秀玲瓏正坐在柳況邊上,看到他此番行為,便捂著嘴嘻嘻笑道:“你不怕云青回頭找你的麻煩?”
柳況微微笑道:“如果你想聽實話,那我告訴你,我是很怕的。”
秀玲瓏道:“怕?我看你一點都不怕呢。”
柳況道:“這兩人平日沒少使喚我,我偶爾小小捉弄一下,情理之中。想必他也不會斤斤計較。再說了,你覺得他會受到影響嗎?”
秀玲瓏低低地笑了一聲,不再說話。
場上,一人已經動了起來。
那名昆侖奴,先是朝天大吼一聲,粗魯的將自己背上的鏈子扯了下來,一共有七八米長,鏈子的最下邊,還掛著兩個千斤重的鐵球。昆侖奴將鐵球掄起,七八米之內,石柱上的人全都在他的攻擊范圍中。這幾人連忙飛起,跳躍去另外的石柱上。
觀戰場上,排山倒海的呼喊聲震耳欲聾。
明長宴選得柱子距離中心較遠,一時間還無人攻擊過來。昆侖奴這一招下來,樹敵萬千,被他用鐵錘攻擊過的人,現在幾乎都在攻擊他。

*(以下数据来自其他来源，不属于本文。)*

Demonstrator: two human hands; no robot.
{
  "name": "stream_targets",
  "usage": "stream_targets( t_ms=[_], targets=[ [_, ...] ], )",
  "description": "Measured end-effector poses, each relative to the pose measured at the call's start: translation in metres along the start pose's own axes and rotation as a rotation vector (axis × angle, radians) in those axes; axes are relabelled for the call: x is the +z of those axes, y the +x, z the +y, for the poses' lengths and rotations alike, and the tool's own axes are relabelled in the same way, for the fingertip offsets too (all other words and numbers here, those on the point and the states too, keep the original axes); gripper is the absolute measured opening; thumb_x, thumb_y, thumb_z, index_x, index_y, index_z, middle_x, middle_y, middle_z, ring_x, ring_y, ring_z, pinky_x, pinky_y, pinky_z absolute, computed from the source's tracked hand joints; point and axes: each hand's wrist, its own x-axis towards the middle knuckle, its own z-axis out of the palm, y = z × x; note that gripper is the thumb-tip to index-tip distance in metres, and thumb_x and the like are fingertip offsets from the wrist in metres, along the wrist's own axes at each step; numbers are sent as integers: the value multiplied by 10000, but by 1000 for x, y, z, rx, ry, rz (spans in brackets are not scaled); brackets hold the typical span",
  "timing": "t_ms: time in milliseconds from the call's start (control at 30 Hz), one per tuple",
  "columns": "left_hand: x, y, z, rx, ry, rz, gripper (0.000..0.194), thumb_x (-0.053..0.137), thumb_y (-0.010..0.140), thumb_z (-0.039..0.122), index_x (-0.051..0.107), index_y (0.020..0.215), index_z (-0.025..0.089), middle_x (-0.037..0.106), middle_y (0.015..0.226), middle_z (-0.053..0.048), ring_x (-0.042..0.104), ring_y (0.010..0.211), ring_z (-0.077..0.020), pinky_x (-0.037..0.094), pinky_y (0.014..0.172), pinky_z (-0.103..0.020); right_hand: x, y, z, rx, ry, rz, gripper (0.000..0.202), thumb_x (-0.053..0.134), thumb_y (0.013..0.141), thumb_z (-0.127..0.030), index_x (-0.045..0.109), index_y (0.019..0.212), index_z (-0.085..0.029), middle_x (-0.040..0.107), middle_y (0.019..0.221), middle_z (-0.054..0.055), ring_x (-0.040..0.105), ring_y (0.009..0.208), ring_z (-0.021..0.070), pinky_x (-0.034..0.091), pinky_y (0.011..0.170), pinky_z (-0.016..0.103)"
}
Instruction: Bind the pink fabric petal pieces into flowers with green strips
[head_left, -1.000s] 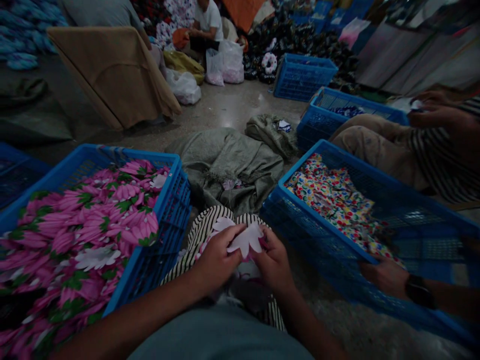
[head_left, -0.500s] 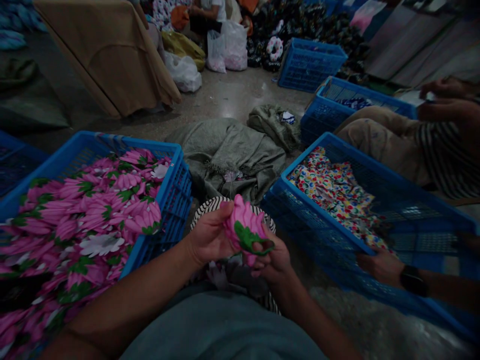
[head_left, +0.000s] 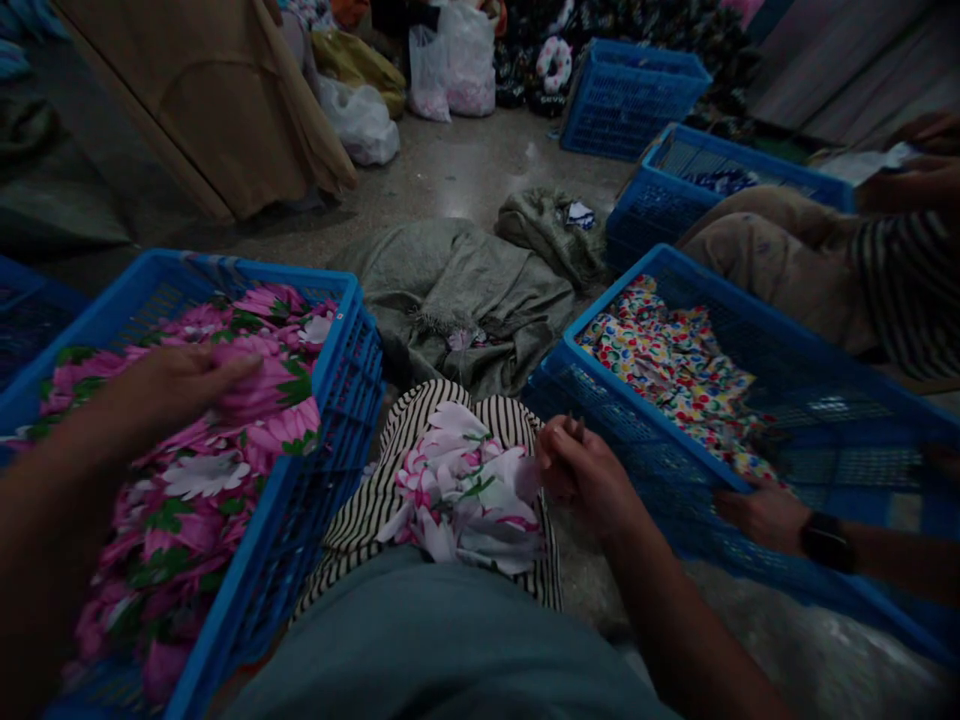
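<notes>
My left hand (head_left: 187,385) reaches over the left blue crate (head_left: 345,300) and pinches a pink fabric flower (head_left: 255,385) with green leaf shapes. Below it lies a heap of similar pink flowers (head_left: 180,520), some with white sides turned up. My right hand (head_left: 581,470) is closed to the right of my lap around a small dark pointed tool (head_left: 575,428), mostly hidden by the fingers. On my striped-covered lap rests a loose pile of white and pink petal-shaped fabric pieces (head_left: 469,490), just left of my right hand.
A blue crate (head_left: 600,365) of colourful dotted fabric (head_left: 675,370) stands at right, another person's watch-wearing hand (head_left: 772,515) on its edge. Grey-green sacks (head_left: 465,285) lie ahead. Further back are more blue crates (head_left: 634,100), white bags (head_left: 465,60) and a brown-draped table (head_left: 187,110).
My hands have parted. The left carried the pink flower from above my lap leftward over the crate; the right moved slightly right and up. The fabric pieces on my lap are now uncovered.
</notes>
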Motion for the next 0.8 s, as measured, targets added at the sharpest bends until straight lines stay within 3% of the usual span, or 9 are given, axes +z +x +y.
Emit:
stream_targets(
  t_ms=[67, 100, 133, 267, 400, 500, 633, 733, 800],
  targets=[
    [-4, -4, -15, 73, 442, 44, 176, 641, 677, 298, 590, 554, 182, 485, 479, 33, 610, 745, -215, 452, 646, -280, -14, -9, 10, -10, -231, 39, 238, 560, 775, -375, 468, 678, -178, 419, 534, -66, 283, 374, 44, 202, 341, 166],
    [7, -9, -21, 149, 679, 56, 153, 643, 669, 323, 608, 628, 180, 526, 551, 30, 599, 731, -204, 450, 660, -288, -16, -13, 15, -18, -361, 25, 220, 575, 766, -357, 489, 685, -171, 428, 550, -57, 322, 414, 54, 234, 371, 172],
    [24, -16, -26, 219, 839, -47, 166, 607, 702, 338, 624, 766, 186, 589, 688, 14, 589, 735, -189, 448, 682, -299, -16, -16, 21, -26, -492, 0, 197, 593, 752, -334, 513, 693, -164, 438, 567, -48, 356, 458, 67, 262, 405, 179],
    [125, -43, -32, 546, 703, -506, 172, 519, 792, 274, 588, 924, 189, 631, 889, -50, 559, 893, -195, 410, 820, -328, -5, -19, 32, -104, -771, -94, 156, 595, 744, -253, 532, 639, -156, 431, 578, -37, 394, 535, 94, 291, 477, 205],
    [185, -43, -24, 393, 342, -506, 399, 627, 703, 285, 517, 1068, 168, 590, 1038, -88, 525, 972, -208, 392, 858, -328, 0, -15, 22, -250, -576, -159, 179, 563, 776, -285, 538, 652, -159, 498, 673, -1, 465, 630, 123, 368, 572, 238],
    [196, -33, -15, 116, 64, -575, 260, 577, 736, 316, 577, 939, 154, 617, 876, -42, 560, 820, -172, 422, 734, -276, -2, -12, 14, -243, -430, -157, 170, 562, 779, -327, 560, 735, -163, 528, 690, 6, 481, 633, 127, 381, 570, 241],
    [199, -27, -7, -252, -225, -522, 238, 496, 778, 369, 557, 789, 139, 547, 618, 11, 481, 517, -103, 346, 487, -214, 3, -2, 12, -260, -449, 66, 184, 544, 779, -333, 514, 699, -170, 445, 576, -35, 398, 499, 97, 315, 458, 210],
    [201, -27, -4, -263, -240, -405, 252, 495, 773, 388, 549, 774, 142, 533, 615, 14, 469, 522, -104, 330, 487, -215, 12, 5, 10, -566, -642, 245, 111, 563, 764, -251, 509, 698, -179, 431, 619, -31, 392, 531, 103, 314, 485, 220],
    [200, -27, -2, -187, -159, -369, 279, 456, 796, 403, 542, 719, 148, 514, 616, 16, 464, 553, -111, 334, 506, -222, 20, 8, 8, -734, -743, 215, 98, 610, 728, -223, 542, 786, -183, 458, 687, -18, 419, 583, 113, 337, 530, 232]
  ],
)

不容明長宴繼續看戲,一根骨鞭,夾著風聲,飛馳而來。明長宴輕飄飄往后一跳,落在身后的石柱上。而他原本站著的石柱,卻是被骨鞭抽了個粉碎。
定睛一看,明長宴哈哈一笑:“原來是你啊。”
他的面前,楚楚身穿短裙,小腿被拇指粗的麻繩纏繞,蹬著一雙草鞋,活潑俏皮。可惜臉卻不怎么俏皮,柳眉倒豎,怒目圓視。